As Andrew’s telekinesis outstrips that of his friends, he discovers that his father no longer poses any threat to him, which frees him not only of his fears but his inhibitions along with them. He can crush a car like a soda can. He can take a spider apart in mid-air the way Dr. Manhattan did a tank in Watchmen. He begins to consider himself an “apex predator.”

Lynne Ramsay’s We Need to Talk About Kevin was a more thorough and more deliberate study in the makings of a sociopath, but Chronicle has its own ideas about loner kids and potential mental illness. And though it explores them with teen-action-movie blinders on, even that much is progress for the genre.

Trank likewise puts a new spin on the found footage gimmick, occasionally switching feeds from Andrew’s camera to that of Casey (Ashley Hinshaw), the school’s token gorgeous video blogger and Matt’s hopeless crush, for a literal second viewpoint.

But when it all hits the fan and snippets from arbitrary police and security cameras feed inexplicably into the movie, the conceit collapses (either that or it becomes a stream-of-consciousness narrative from the perspective of Eagle Eye’s malevolent A.I.). Chronicle seems to miss the point of the found footage style when it releases itself from the confines of Andrew and Casey’s cameras – only to try and climb right back in for a loftily sappy ending.

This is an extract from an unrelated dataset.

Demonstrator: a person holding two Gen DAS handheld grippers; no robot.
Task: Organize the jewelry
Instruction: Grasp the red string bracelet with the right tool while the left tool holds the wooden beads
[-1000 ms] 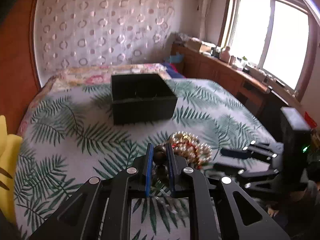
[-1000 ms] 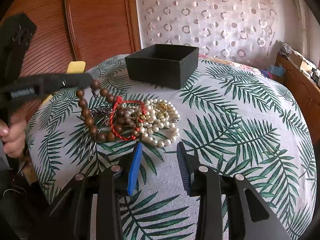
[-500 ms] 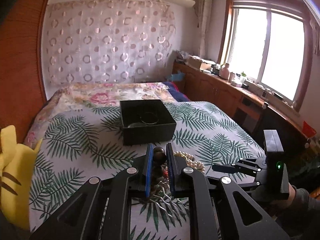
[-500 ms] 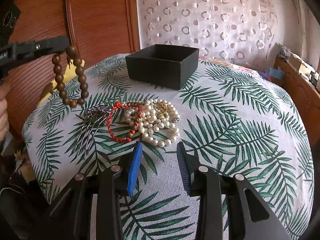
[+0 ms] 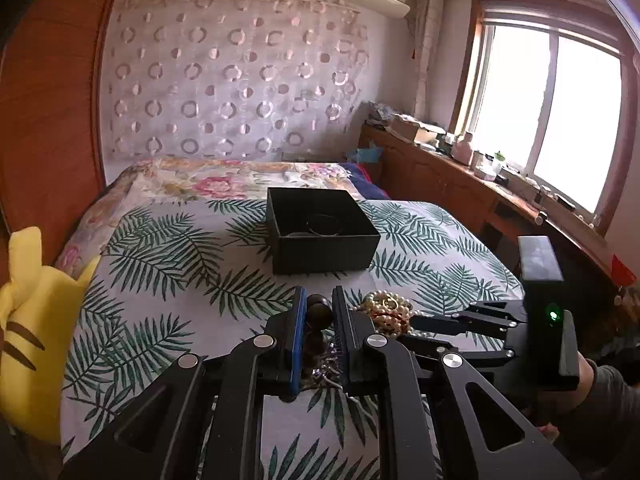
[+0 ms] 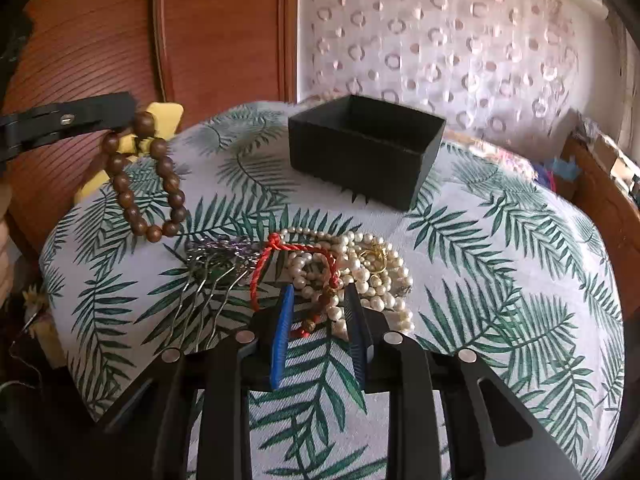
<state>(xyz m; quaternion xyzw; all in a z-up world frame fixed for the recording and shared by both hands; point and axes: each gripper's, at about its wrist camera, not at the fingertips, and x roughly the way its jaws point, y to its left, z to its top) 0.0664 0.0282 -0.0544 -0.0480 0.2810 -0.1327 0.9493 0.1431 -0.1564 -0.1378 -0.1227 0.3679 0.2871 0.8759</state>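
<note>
My left gripper is shut on a brown wooden bead bracelet. In the right wrist view the bracelet hangs in the air from the left gripper, left of the pile. The open black box stands on the leaf-print bed ahead; a thin bangle lies inside. My right gripper is open, its fingertips at the near edge of the jewelry pile: a pearl necklace, a red cord bracelet and a metal hair comb. The black box sits behind the pile.
A yellow plush toy lies at the bed's left edge. A wooden headboard rises on the left. A wooden sideboard with small items runs under the window on the right.
My left gripper lifted the wooden bracelet off the pile and holds it higher. My right gripper moved forward to the pile's edge, fingertips now around the red cord and pearls.
</note>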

As with Attack the Block, when a neophyte director and a cast of unknowns put together something that compares favourably to the standard Hollywood blockbuster – and Chronicle’s budget was a mere $12 million – it deserves notice.

Dane DeHaan is superlative in the lead role, resembling a young Leonardo DiCaprio in acting chops as well as in appearance, and Jordan – who deserves more time on screen – impresses as Steve. With Russell they capture teenage male group dynamics taken to the umpteenth degree, and it is quite a ride.